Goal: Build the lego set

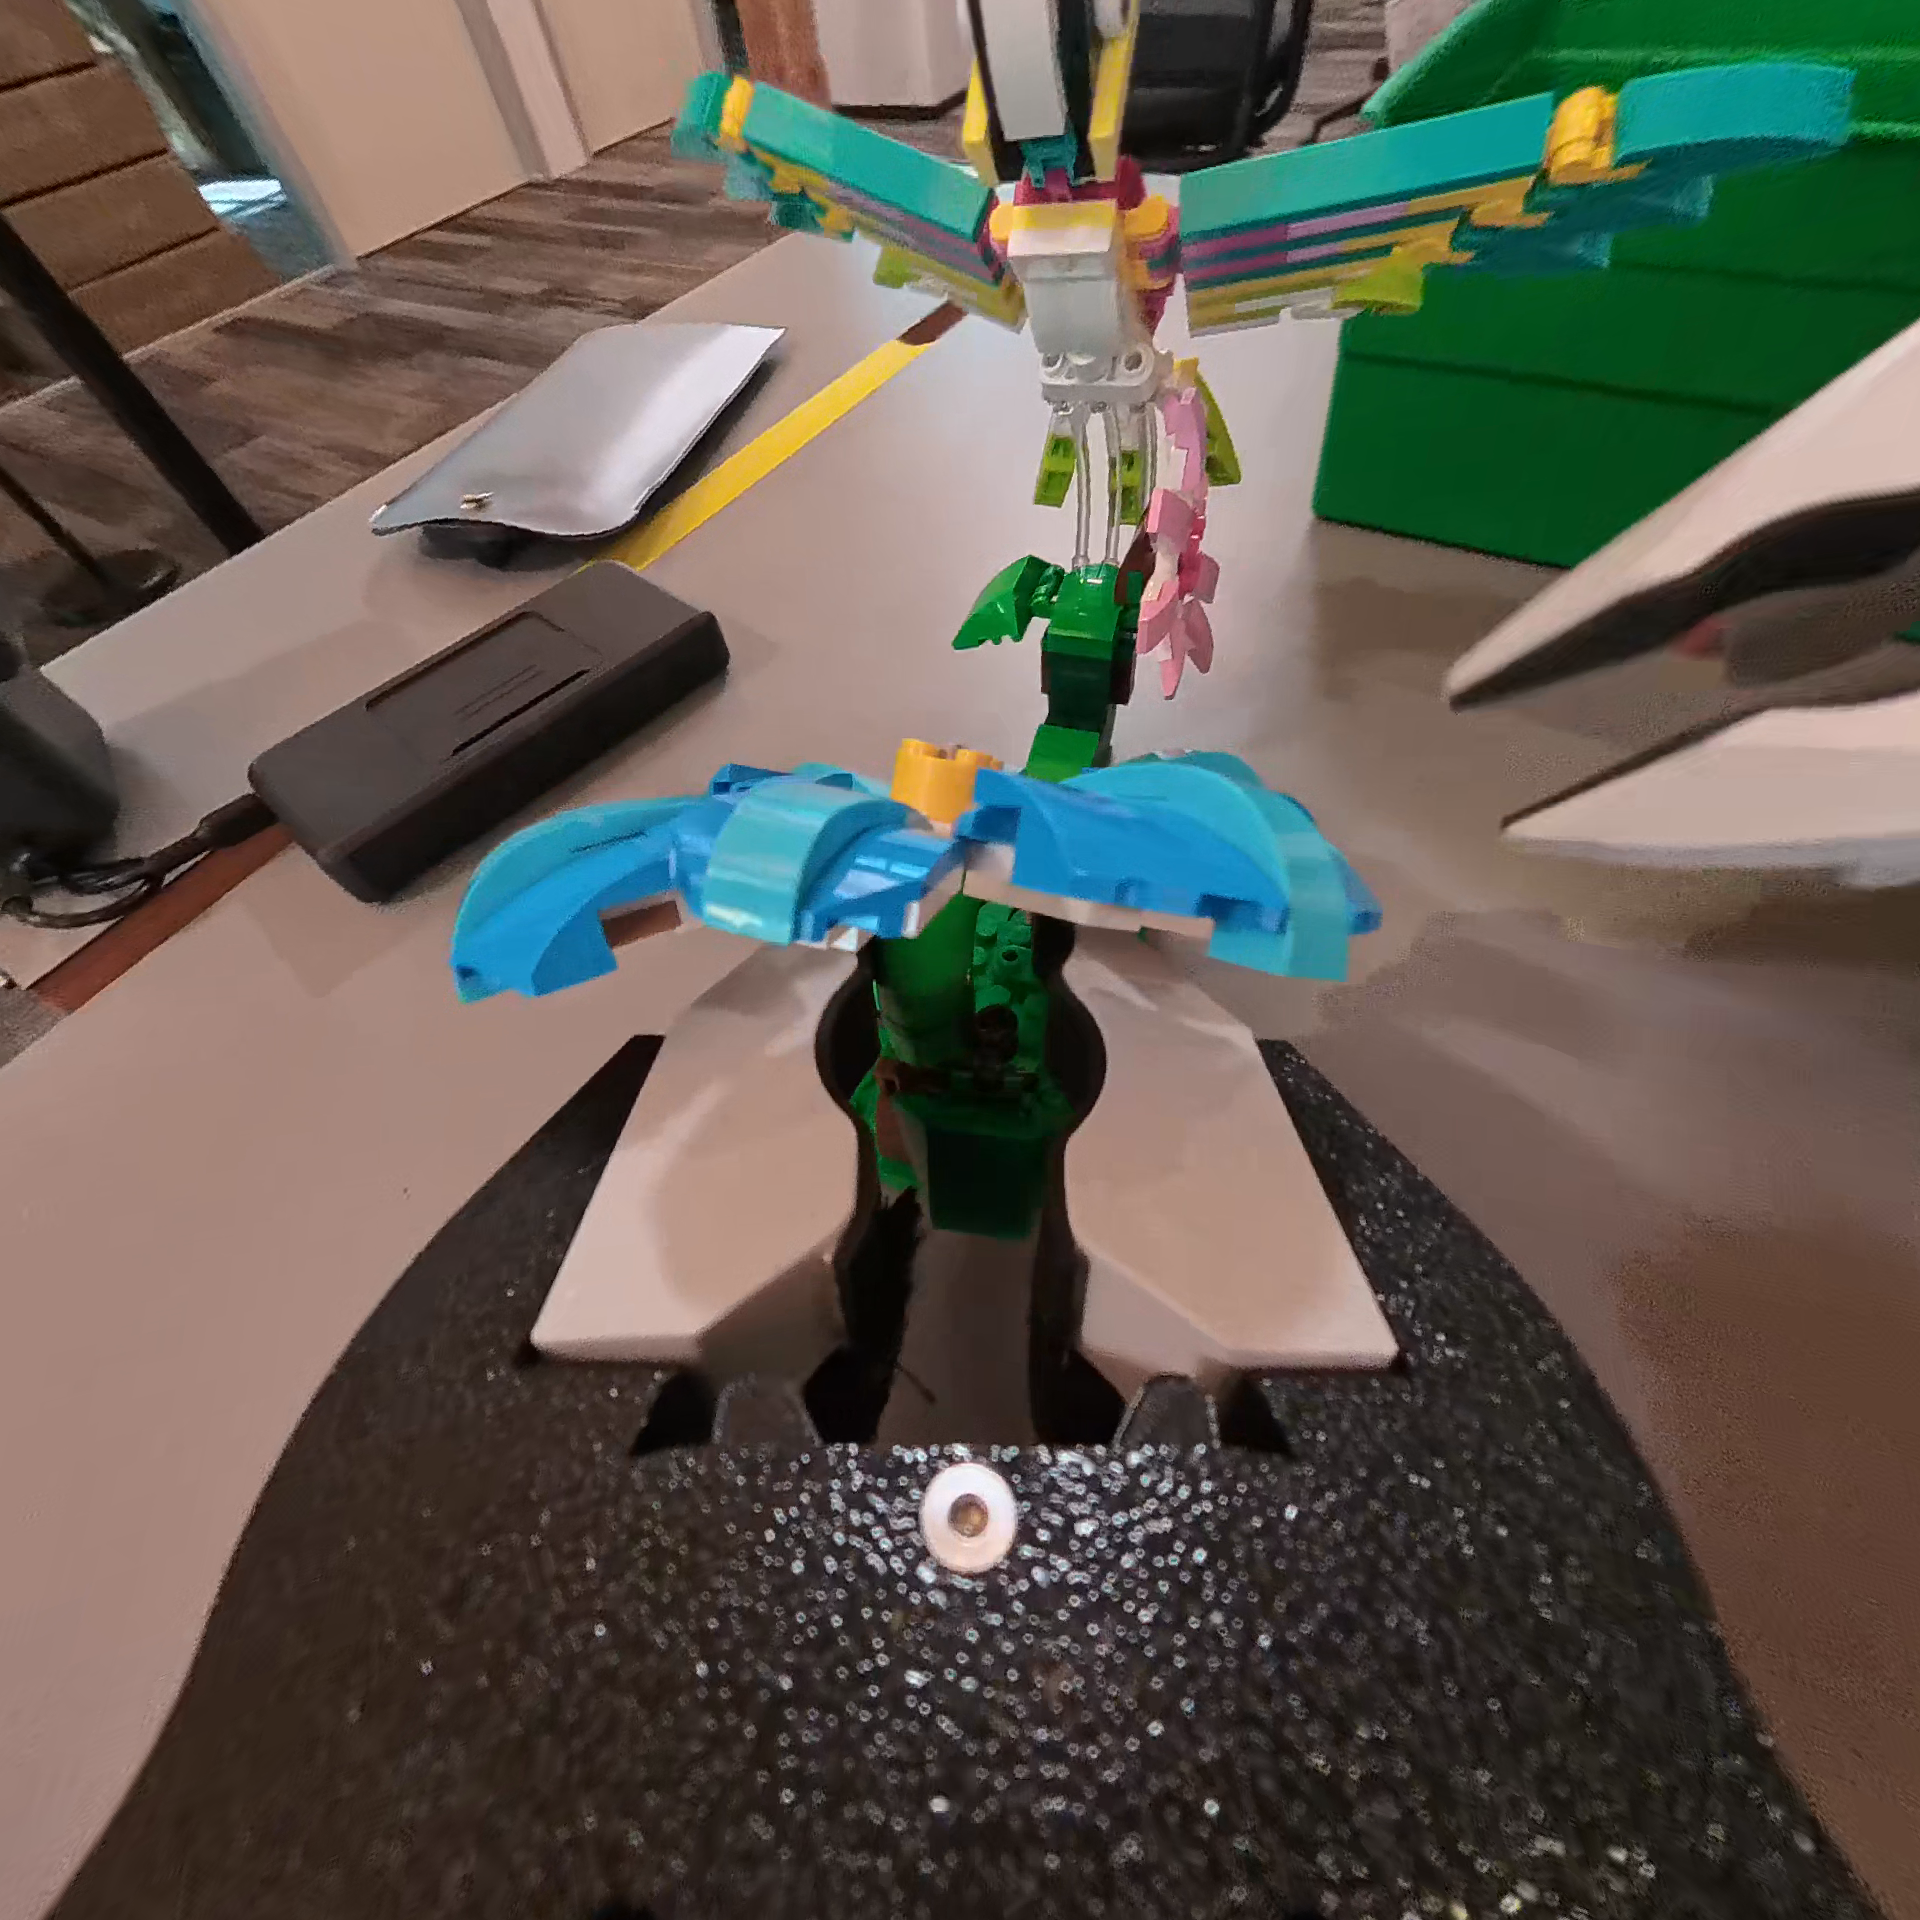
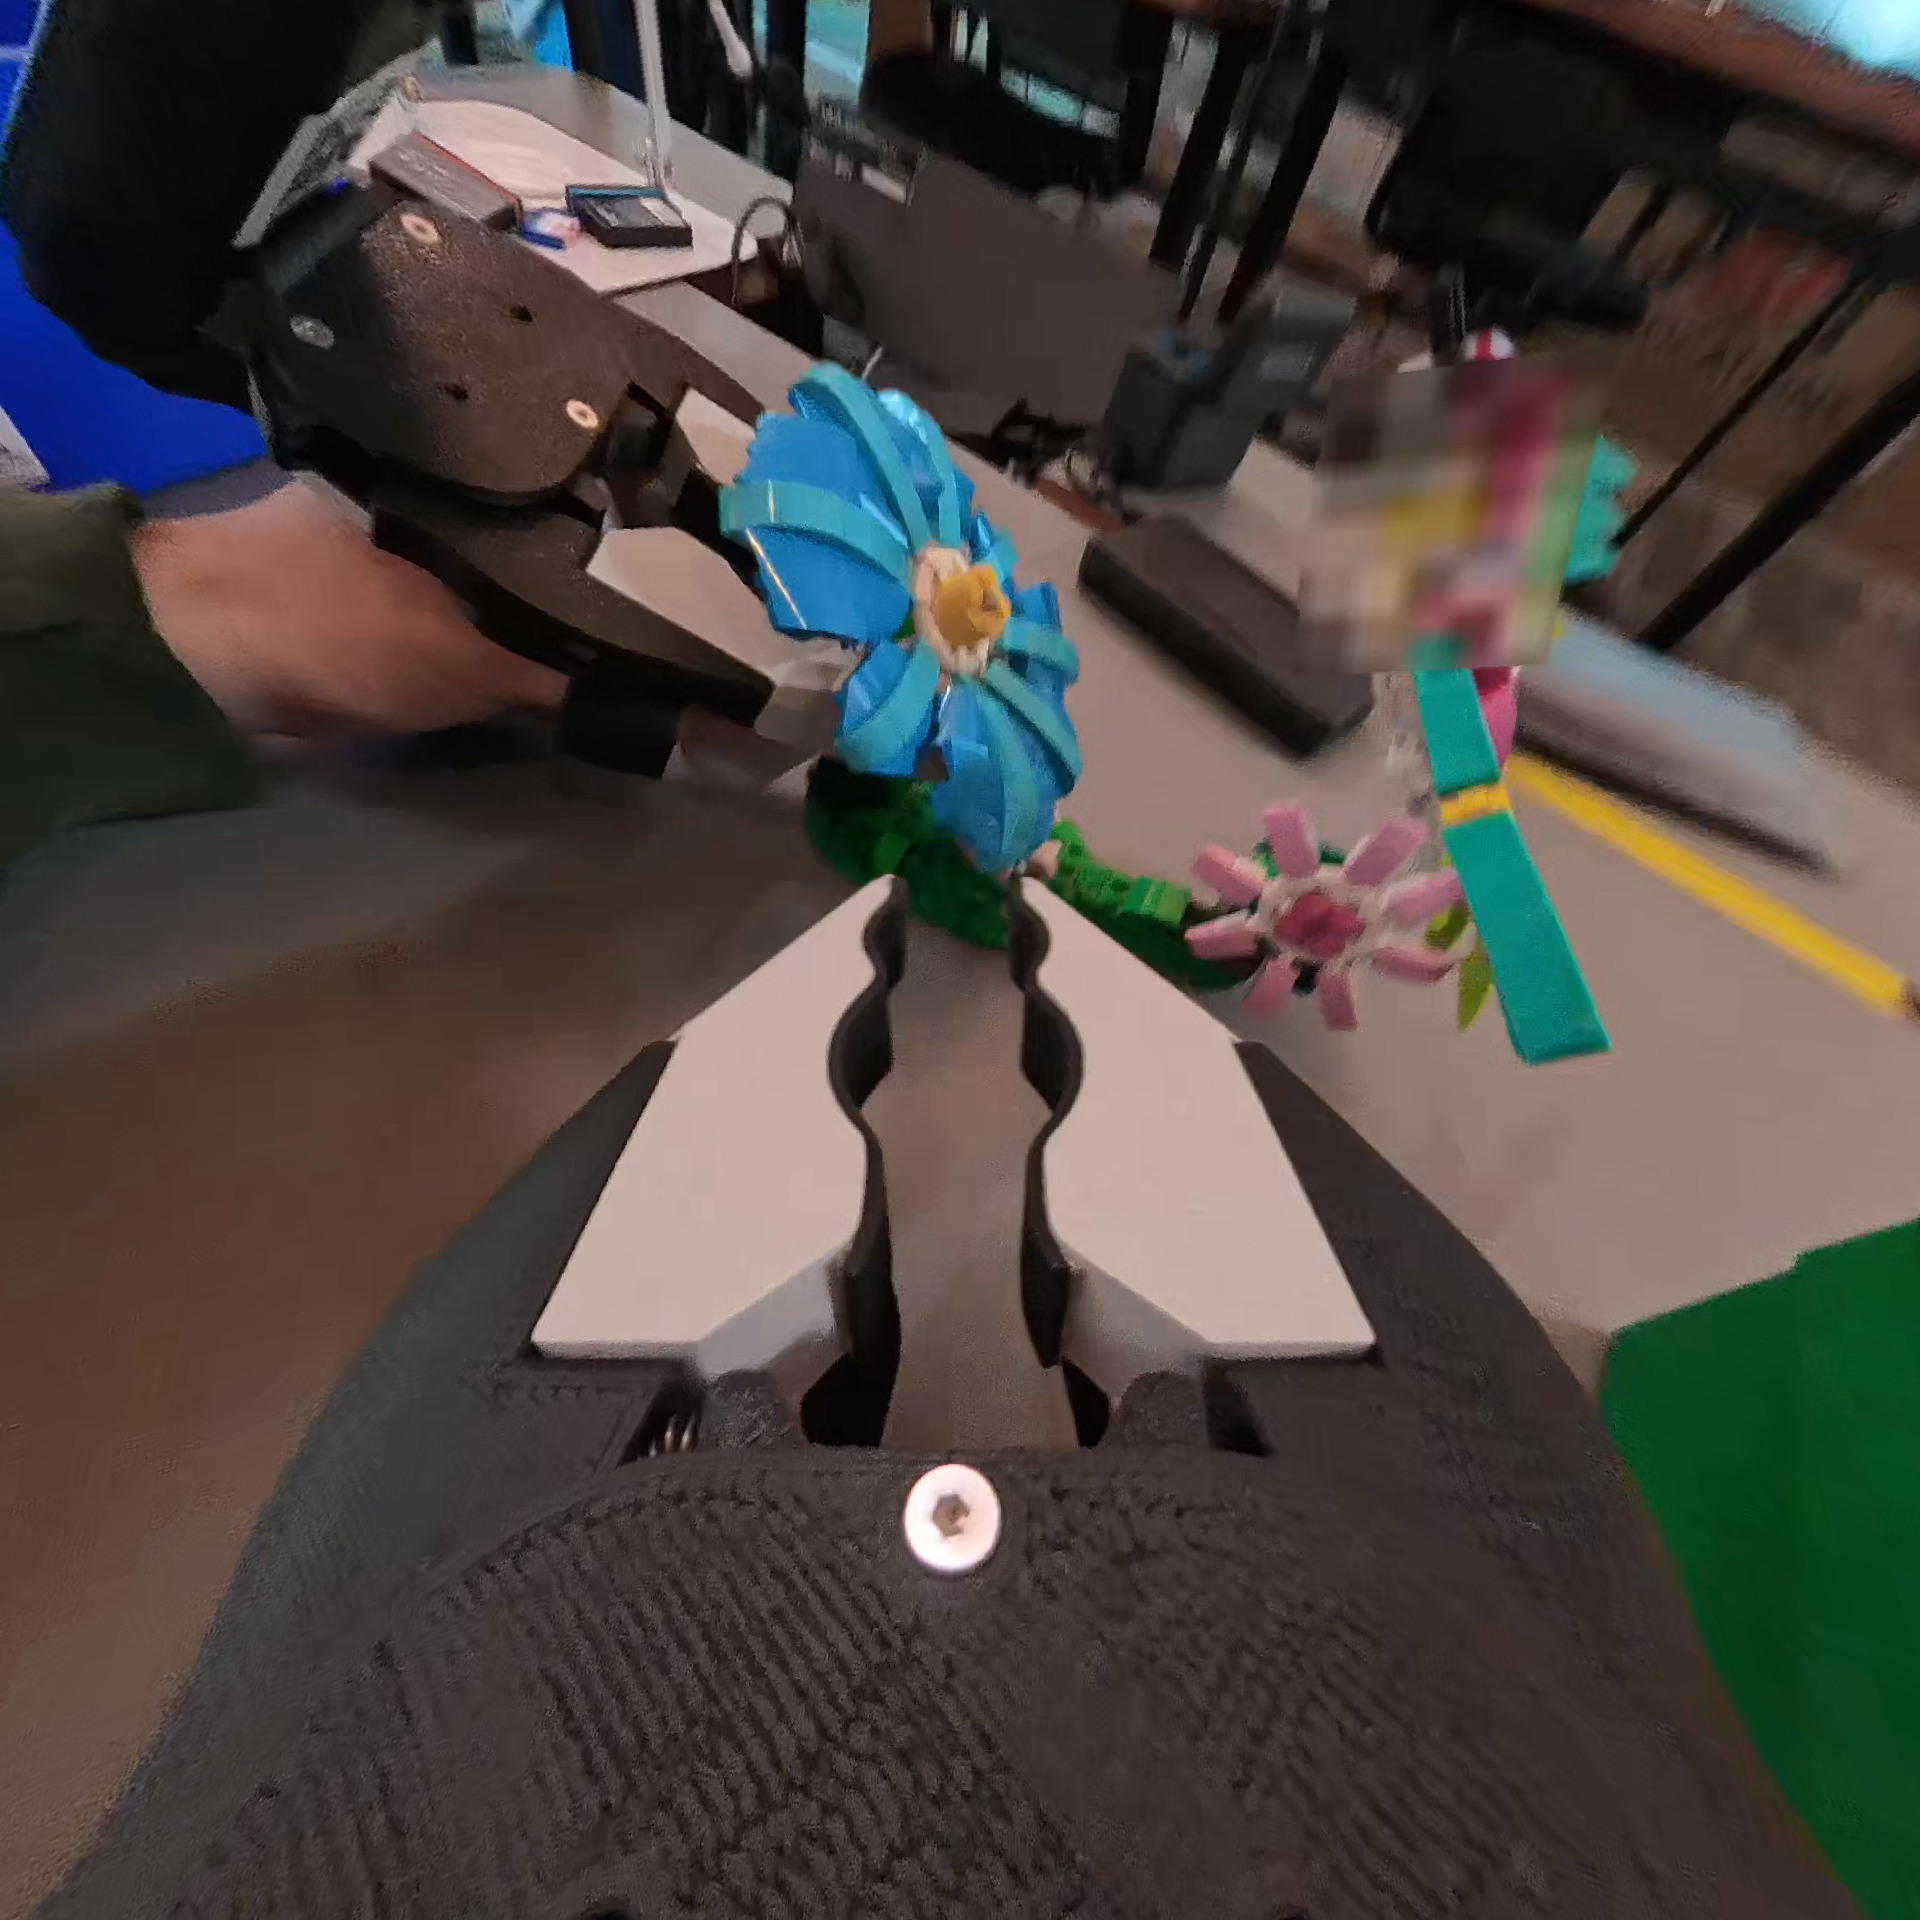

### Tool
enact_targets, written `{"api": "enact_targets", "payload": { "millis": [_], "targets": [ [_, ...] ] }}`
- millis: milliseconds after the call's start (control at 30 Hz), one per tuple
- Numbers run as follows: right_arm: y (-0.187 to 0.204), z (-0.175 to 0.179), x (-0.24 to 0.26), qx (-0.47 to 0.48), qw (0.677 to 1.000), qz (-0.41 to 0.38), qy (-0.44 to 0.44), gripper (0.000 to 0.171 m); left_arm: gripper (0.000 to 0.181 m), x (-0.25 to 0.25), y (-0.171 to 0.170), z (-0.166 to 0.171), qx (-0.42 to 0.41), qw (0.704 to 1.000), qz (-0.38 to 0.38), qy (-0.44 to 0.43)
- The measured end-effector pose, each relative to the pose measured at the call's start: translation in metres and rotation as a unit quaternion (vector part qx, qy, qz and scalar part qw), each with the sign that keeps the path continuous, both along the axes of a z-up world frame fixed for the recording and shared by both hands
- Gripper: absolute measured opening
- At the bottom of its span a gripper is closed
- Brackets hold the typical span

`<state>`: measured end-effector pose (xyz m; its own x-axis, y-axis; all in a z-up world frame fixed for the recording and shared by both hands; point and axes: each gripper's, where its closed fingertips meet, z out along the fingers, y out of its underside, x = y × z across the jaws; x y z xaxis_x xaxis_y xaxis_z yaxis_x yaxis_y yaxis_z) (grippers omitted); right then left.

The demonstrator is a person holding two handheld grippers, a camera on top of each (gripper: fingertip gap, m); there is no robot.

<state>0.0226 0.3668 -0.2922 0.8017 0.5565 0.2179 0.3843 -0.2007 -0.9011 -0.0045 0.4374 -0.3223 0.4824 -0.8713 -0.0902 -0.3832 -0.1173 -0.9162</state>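
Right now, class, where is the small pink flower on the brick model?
In the right wrist view the pink flower sits right of centre, low on the green stem, below and right of the blue flower and beside the bird's teal wing.

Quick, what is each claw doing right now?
Left claw: closed on the green stem of the brick flower model.
Right claw: open, holding nothing.
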Motion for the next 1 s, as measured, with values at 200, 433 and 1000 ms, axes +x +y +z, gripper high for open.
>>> {"api": "enact_targets", "payload": {
  "millis": [200,433,1000],
  "targets": [
    [0.017,0.013,-0.022,0.182,0.981,0.031,-0.054,0.049,0.019,-0.002,-0.001,-0.001,-0.004,1.000,0.019,0.005],
    [0.029,0.009,-0.038,0.230,0.965,0.039,-0.119,0.051,0.015,-0.003,0.000,-0.002,0.001,1.000,0.024,0.018],
    [0.031,0.012,-0.050,0.250,0.959,0.066,-0.118,0.033,0.035,-0.015,-0.006,-0.012,0.008,0.999,-0.018,0.048]
  ]
}}
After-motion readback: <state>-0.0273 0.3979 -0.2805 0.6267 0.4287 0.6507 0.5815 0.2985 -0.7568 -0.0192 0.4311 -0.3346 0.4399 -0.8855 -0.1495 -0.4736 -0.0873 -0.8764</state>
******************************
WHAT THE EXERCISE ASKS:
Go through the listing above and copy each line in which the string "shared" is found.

SOLUTION FOR THIS EXERCISE:
- The measured end-effector pose, each relative to the pose measured at the call's start: translation in metres and rotation as a unit quaternion (vector part qx, qy, qz and scalar part qw), each with the sign that keeps the path continuous, both along the axes of a z-up world frame fixed for the recording and shared by both hands
`<state>`: measured end-effector pose (xyz m; its own x-axis, y-axis; all in a z-up world frame fixed for the recording and shared by both hands; point and axes: each gripper's, where its closed fingertips meet, z out along the fingers, y out of its underside, x = y × z across the jaws; x y z xaxis_x xaxis_y xaxis_z yaxis_x yaxis_y yaxis_z) (grippers omitted); right then left.

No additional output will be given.